* **DATA PROVIDED**
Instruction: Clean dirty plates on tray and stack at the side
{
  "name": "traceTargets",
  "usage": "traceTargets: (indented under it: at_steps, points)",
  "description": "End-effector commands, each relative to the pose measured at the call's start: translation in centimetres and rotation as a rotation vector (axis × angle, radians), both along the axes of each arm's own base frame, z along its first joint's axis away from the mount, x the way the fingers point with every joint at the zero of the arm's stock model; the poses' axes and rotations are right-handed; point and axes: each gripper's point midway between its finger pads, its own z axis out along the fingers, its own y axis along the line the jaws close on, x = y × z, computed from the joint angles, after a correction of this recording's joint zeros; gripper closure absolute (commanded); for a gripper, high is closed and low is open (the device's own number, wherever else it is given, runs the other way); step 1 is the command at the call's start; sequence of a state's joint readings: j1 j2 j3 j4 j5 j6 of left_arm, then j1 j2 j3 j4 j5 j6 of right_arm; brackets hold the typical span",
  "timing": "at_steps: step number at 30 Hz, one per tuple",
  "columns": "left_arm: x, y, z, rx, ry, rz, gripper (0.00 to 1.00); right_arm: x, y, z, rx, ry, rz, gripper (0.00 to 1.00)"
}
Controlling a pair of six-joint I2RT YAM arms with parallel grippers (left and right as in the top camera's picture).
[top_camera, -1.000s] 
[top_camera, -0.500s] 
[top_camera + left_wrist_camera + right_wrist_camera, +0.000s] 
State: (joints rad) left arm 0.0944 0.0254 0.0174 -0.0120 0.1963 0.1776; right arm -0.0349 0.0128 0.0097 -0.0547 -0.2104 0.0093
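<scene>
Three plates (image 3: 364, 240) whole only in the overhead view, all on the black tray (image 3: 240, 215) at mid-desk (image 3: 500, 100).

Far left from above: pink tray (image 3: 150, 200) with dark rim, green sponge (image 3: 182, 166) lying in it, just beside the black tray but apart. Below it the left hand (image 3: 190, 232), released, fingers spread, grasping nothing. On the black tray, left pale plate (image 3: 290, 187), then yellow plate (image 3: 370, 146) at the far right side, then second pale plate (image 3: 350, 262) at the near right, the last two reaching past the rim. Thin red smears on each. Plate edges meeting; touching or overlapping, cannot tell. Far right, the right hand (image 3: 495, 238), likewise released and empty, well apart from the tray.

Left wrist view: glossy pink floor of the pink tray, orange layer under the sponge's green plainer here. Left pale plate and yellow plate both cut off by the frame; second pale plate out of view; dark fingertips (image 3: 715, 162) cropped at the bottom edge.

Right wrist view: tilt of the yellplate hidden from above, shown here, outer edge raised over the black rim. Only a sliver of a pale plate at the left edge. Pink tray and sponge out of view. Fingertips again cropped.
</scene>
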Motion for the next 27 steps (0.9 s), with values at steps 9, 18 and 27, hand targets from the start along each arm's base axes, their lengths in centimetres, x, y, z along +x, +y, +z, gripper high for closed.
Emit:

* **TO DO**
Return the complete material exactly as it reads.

* **SOLUTION**
Instruction: Clean dirty plates on tray and stack at the side
{
  "name": "traceTargets",
  "usage": "traceTargets: (indented under it: at_steps, points)",
  "description": "End-effector commands, each relative to the pose measured at the call's start: translation in centimetres and rotation as a rotation vector (axis × angle, radians), both along the axes of each arm's own base frame, z along its first joint's axis away from the mount, x the way the fingers point with every joint at the zero of the arm's stock model; the poses' axes and rotations are right-handed; point and axes: each gripper's point midway between its finger pads, its own z axis out along the fingers, its own y axis along the line the jaws close on, x = y × z, computed from the joint angles, after a correction of this recording's joint zeros; gripper closure absolute (commanded); for a gripper, high is closed and low is open (the device's own number, wherever else it is given, runs the other way); step 1 is the command at the call's start; sequence of a state's joint readings: j1 j2 j3 j4 j5 j6 of left_arm, then j1 j2 j3 j4 j5 j6 of right_arm; brackets hold the typical span",
  "timing": "at_steps: step number at 30 Hz, one per tuple",
  "columns": "left_arm: x, y, z, rx, ry, rz, gripper (0.00 to 1.00); right_arm: x, y, z, rx, ry, rz, gripper (0.00 to 1.00)"
}
Controlling a pair of six-joint I2RT YAM arms with parallel grippers (left and right as in the top camera's picture).
[top_camera, -1.000s] 
[top_camera, -0.500s] 
[top_camera + left_wrist_camera + right_wrist_camera, +0.000s] 
State: (joints rad) left arm 0.0944 0.0254 0.0174 -0.0120 0.1963 0.1776; right arm -0.0349 0.0128 0.0097 -0.0547 -0.2104 0.0093
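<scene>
Three plates (image 3: 364, 240) whole only in the overhead view, all on the black tray (image 3: 240, 215) at mid-desk (image 3: 500, 100).

Far left from above: pink tray (image 3: 150, 200) with dark rim, green sponge (image 3: 182, 166) lying in it, just beside the black tray but apart. Below it the left hand (image 3: 190, 232), released, fingers spread, grasping nothing. On the black tray, left pale plate (image 3: 290, 187), then yellow plate (image 3: 370, 146) at the far right side, then second pale plate (image 3: 350, 262) at the near right, the last two reaching past the rim. Thin red smears on each. Plate edges meeting; touching or overlapping, cannot tell. Far right, the right hand (image 3: 495, 238), likewise released and empty, well apart from the tray.

Left wrist view: glossy pink floor of the pink tray, orange layer under the sponge's green plainer here. Left pale plate and yellow plate both cut off by the frame; second pale plate out of view; dark fingertips (image 3: 715, 162) cropped at the bottom edge.

Right wrist view: tilt of the yellplate hidden from above, shown here, outer edge raised over the black rim. Only a sliver of a pale plate at the left edge. Pink tray and sponge out of view. Fingertips again cropped.
</scene>
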Motion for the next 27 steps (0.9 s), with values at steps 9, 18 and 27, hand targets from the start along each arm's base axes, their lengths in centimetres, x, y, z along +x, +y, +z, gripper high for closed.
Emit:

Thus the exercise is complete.